By financen | June 2, 2009 - 5:31 pm - Posted in Statute of Limitations, Student Loan

Many people do not know much about the statute of limitations on the student loans. An average student prior to graduation is too much interested in completing his school, getting his degree, finding the best job and getting on with his life. Along with all the activities going on in his life, he is responsible to pay his bills which include student loans.

Sometimes, life gets so busier and many people are strapped with paying mortgages, rent, car notes, credit card bills, insurance, medical bills, utilities and other expenses in this shaking economy.

Due to some unexpected emergencies, you start missing your monthly payments towards your debts and thus it starts falling behind. Slowly and slowly, these debts get seriously delinquent adding up with highest interests and fees.

 

Since the creditors are not able to collect the outstanding balance including student loans, they will send the file to some collection agency who will use all kinds of collection tactics to recover the amount. As an educated customer, you should know about the statute of limitations on these student loans. If you have taken a student loan from some private lender, then it will come under the SOL period. Federal loans are never past the statute of limitations.

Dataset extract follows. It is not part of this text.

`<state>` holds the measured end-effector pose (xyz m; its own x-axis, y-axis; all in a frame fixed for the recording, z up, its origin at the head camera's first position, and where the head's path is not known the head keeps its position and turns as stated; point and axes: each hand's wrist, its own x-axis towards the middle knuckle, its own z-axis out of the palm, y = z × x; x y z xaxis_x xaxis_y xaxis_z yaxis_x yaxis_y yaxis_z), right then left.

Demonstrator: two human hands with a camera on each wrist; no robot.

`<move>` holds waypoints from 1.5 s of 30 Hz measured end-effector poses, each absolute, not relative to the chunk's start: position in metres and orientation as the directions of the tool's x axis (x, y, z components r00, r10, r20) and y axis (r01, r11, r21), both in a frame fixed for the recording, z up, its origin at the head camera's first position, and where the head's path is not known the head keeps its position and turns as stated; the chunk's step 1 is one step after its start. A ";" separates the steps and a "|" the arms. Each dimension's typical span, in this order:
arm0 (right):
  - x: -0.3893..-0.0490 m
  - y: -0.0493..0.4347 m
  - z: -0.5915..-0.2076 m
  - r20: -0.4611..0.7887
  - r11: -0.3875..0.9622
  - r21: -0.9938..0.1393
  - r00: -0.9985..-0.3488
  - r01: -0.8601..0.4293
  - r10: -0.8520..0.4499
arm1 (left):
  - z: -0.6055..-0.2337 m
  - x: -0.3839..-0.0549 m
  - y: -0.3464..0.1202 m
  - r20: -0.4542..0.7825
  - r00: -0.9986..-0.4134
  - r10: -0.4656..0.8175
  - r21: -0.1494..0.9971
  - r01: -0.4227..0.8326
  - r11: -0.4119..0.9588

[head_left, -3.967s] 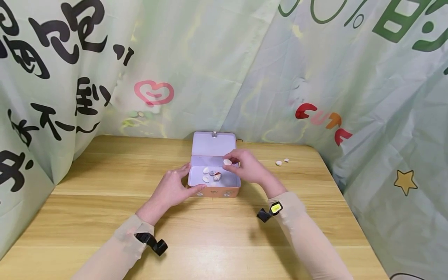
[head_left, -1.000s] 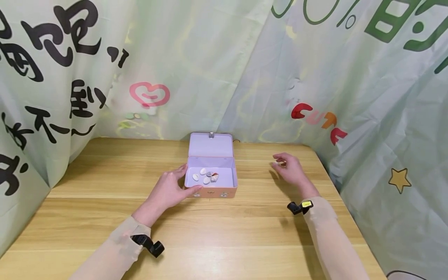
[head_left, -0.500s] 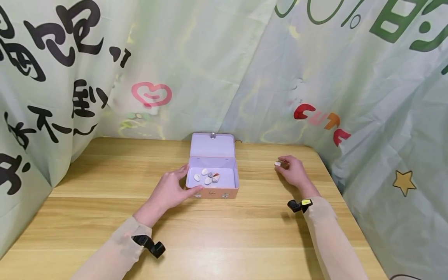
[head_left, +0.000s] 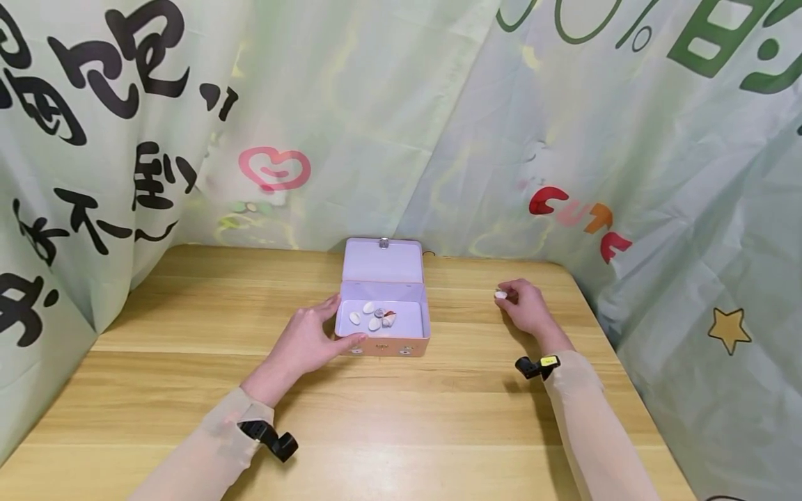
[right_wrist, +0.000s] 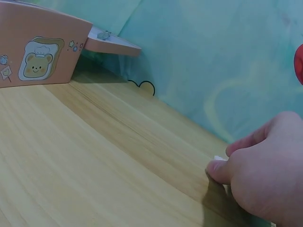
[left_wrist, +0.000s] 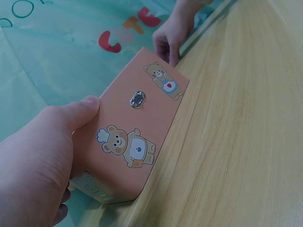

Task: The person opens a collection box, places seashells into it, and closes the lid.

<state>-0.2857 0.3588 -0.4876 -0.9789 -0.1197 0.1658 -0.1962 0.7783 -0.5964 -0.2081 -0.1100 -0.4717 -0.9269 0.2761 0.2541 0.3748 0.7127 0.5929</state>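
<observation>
An orange-pink tin box with a lilac inside stands on the table, its hinged lid tipped back. Several small shells lie on its floor, mostly white, one larger with a reddish-brown part. My left hand holds the box by its left end, thumb on the front wall and fingers along the side. Over at the right, my right hand pinches a white shell between thumb and fingers, low over the table. In the right wrist view only a sliver of this shell shows; the fingers hide the rest.
The wooden table ends at a pale green curtain printed with letters and drawings, which hangs along the back and both sides. A metal clasp sits on the box front.
Four seconds ago my right hand held a shell over the box; that hand has since gone right, where it now pinches another shell. My left hand has stayed on the box.
</observation>
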 end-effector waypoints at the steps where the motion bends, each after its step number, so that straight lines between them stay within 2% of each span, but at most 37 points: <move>1: -0.285 0.359 -0.487 0.167 0.780 -0.594 -0.978 -0.199 -0.122 | -0.471 -0.208 -0.110 0.254 -0.927 0.276 0.594 0.375 0.712; 13: -0.275 0.342 -0.463 0.134 0.761 -0.608 -0.974 -0.226 -0.182 | -0.470 -0.208 -0.110 0.238 -0.931 0.278 0.596 0.366 0.715; 23: -0.270 0.309 -0.430 0.174 0.738 -0.599 -0.951 -0.309 -0.257 | -0.470 -0.207 -0.110 0.241 -0.930 0.278 0.594 0.368 0.715; 33: -0.261 0.273 -0.403 0.230 0.707 -0.568 -0.906 -0.422 -0.356 | -0.470 -0.207 -0.111 0.229 -0.932 0.281 0.592 0.362 0.720; 45: -0.255 0.236 -0.394 0.277 0.650 -0.550 -0.848 -0.525 -0.451 | -0.470 -0.208 -0.110 0.232 -0.932 0.278 0.596 0.362 0.717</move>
<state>-0.2552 0.2357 -0.3942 -0.8482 -0.4514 0.2771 -0.5252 0.6495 -0.5498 -0.2080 -0.1104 -0.4699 -0.9322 0.2776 0.2324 0.3620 0.7171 0.5956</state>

You might be asking what a statute of limitation is. It defines the deadlines by which a creditor or a lender can take legal actions against the borrower in order to collect a debt. Once the statute of limitations has expired, the creditor, lender or the debt collection agency cannot take you to the court and sue you.

Statute of limitations is an absolute debt relief and no creditor or debt collector can against it and win the case in the court. Every state has its own SOL laws. If you have not been making any payments on your student loans for the past three to four years, there is a very good chance your student loan will be past the SOL period, but you must double check the state laws.

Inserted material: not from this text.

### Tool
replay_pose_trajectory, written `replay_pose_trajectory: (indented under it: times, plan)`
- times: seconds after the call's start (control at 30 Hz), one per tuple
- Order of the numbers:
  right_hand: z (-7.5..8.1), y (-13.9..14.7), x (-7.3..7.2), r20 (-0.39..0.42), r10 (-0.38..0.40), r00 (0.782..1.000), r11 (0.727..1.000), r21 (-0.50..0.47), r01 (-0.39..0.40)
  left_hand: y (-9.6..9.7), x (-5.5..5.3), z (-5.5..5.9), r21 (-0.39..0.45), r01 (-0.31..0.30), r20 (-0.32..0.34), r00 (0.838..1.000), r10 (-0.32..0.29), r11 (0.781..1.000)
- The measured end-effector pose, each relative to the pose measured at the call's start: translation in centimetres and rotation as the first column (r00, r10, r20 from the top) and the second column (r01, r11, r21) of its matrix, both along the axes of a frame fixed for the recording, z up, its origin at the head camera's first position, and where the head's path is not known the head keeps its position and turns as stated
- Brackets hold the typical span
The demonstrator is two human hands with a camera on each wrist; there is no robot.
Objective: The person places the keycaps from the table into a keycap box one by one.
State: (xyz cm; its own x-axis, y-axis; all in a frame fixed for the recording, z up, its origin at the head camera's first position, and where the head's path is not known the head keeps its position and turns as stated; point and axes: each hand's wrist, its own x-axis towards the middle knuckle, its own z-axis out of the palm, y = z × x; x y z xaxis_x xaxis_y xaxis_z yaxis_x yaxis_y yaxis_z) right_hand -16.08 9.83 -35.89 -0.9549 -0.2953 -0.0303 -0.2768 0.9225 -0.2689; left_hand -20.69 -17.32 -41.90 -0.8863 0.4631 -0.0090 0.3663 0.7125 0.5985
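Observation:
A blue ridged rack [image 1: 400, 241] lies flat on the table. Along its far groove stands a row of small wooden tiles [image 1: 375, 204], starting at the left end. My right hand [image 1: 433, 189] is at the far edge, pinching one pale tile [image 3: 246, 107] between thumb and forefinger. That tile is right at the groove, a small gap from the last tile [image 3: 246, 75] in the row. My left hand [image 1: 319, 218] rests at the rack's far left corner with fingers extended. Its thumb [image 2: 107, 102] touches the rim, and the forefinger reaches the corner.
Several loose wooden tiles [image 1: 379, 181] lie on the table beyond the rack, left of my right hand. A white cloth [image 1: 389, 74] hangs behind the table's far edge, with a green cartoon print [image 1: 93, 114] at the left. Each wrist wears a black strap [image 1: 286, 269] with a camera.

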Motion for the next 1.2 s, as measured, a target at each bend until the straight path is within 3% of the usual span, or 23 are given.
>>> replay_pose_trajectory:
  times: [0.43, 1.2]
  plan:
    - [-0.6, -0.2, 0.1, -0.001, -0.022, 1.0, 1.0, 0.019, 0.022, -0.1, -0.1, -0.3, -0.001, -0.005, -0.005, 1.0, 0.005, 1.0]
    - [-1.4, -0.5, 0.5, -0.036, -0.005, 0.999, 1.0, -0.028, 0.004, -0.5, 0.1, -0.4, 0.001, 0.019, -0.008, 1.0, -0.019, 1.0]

If you have not made any payment on your private student loans and it is very close to the expiry of the SOL period, the creditor or the collection agency will try every possible means to collect the debt. Make sure that you are aware of the laws and any latest payment activity will renew the SOL period after the loan gets current. You need to stand as an educated consumer when dealing with the scary debt collectors.

More about Statute of Limitations: www.irs.gov/pub/irs-tege/epch1102.pdf

This entry was posted on Tuesday, June 2nd, 2009 at 5:31 pm and is filed under Statute of Limitations, Student Loan. You can follow any responses to this entry through the RSS 2.0 feed. Both comments and pings are currently closed.

3 Comments

  1. April 16, 2010 @ 11:11 pm


    This is exactly my position except that the attorney I hired doesn’t seem to know this and let a summary judgement come against me and my daughter, without bring this into question or action. I now need to appeal this judgement.

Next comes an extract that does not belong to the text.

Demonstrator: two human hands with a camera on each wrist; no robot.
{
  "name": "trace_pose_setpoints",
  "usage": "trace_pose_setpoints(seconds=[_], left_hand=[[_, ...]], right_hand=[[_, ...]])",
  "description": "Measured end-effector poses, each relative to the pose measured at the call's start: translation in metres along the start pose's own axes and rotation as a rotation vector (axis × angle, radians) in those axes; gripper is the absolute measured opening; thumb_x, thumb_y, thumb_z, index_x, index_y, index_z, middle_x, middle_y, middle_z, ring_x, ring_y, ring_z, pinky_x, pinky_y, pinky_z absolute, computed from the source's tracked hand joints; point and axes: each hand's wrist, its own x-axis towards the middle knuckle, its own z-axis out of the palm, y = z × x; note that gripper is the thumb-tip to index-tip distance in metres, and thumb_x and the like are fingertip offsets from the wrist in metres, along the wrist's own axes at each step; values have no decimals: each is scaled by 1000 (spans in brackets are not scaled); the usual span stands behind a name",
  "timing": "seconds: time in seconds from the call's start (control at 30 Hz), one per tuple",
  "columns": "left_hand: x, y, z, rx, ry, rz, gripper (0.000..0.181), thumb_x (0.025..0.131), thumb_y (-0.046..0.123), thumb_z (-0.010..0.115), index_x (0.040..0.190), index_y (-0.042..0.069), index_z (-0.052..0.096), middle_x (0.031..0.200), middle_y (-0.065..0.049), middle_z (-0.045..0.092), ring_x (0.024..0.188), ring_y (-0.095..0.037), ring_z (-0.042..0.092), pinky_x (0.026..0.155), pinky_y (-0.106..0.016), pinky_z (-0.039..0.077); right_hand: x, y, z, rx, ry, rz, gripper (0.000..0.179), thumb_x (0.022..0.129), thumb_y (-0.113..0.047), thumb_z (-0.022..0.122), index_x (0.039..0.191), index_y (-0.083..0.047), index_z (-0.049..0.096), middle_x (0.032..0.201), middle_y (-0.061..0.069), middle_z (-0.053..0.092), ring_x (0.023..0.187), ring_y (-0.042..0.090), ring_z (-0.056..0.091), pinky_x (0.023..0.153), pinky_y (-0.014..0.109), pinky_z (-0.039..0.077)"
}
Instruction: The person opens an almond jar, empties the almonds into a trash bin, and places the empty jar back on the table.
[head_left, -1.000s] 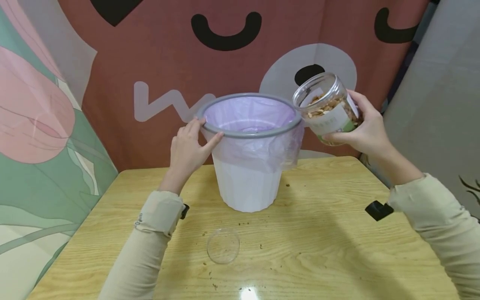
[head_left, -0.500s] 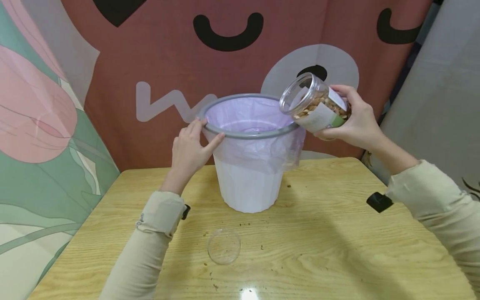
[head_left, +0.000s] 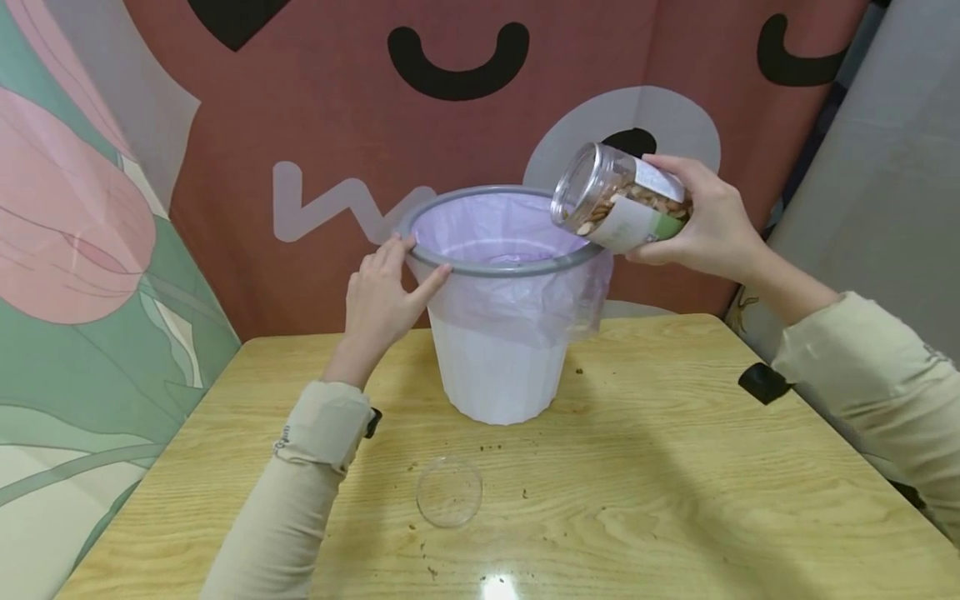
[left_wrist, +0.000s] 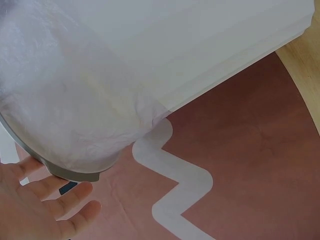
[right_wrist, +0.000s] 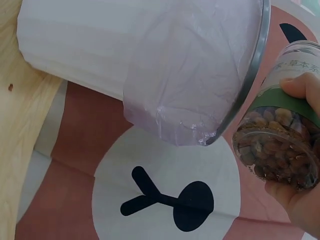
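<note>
My right hand (head_left: pixel 712 217) grips a clear plastic jar of nuts (head_left: pixel 626 218) with a white and green label. The jar is tilted, its uncapped mouth pointing left over the right side of the trash can's grey rim (head_left: pixel 517 269). Brown nuts (right_wrist: pixel 280 150) are heaped toward its base in the right wrist view. My left hand (head_left: pixel 380 296) holds the rim on the left, two fingers reaching over it and the thumb against its outer side. A translucent purple bag (head_left: pixel 502 225) lines the white trash can (head_left: pixel 498 371), which stands upright on the table.
A clear round lid (head_left: pixel 449 492) lies on the wooden table (head_left: pixel 675 483) in front of the trash can. Small brown crumbs (head_left: pixel 491 447) are scattered around it. A printed curtain (head_left: pixel 300 108) hangs just behind the table's far edge.
My right hand has carried the jar left to the trash can's rim and tipped it further toward horizontal, its nuts shifting toward the mouth. My left hand keeps its place on the rim.
</note>
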Motion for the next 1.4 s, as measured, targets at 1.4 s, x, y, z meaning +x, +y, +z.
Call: trace_pose_setpoints(seconds=[1.4], left_hand=[[-2, 1, -1, 7, 14, 17, 70, 83, 58, 47, 132, 7, 43, 137, -14, 37, 113, -35, 43, 78, -49, 38]], right_hand=[[23, -8, -9, -162, -172, -95, 92, 54, -7, 84, 135, -8, 38, 125, 19, 41, 107, 37, 36, 79, 54, 28]])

    Posted by Richard Meisch
  2. July 1, 2010 @ 2:21 am


    As of 2005, there is no stat. limits on private or federal student loans regardless of what state you live in. You also cannot discharge them in bankruptcy court. either. The best thing that anyone can do is take a second job to get rid of the private ones. Private student loans are a nasty form of debt and balloon in principal very quickly if they were in forbearance while in school. Mine went from 8,000 to 29,000 very quickly. I tell people to stay far away from these if you can.. if you can’t then work a part time job and make payments on them while in school to prevent the principal from growing.

  3. November 12, 2011 @ 1:40 am


    I have a school loan that has been in garnishment since 1996. I heard that in 2012 any loan after 20 years would be forgiven, or is this for current school loans?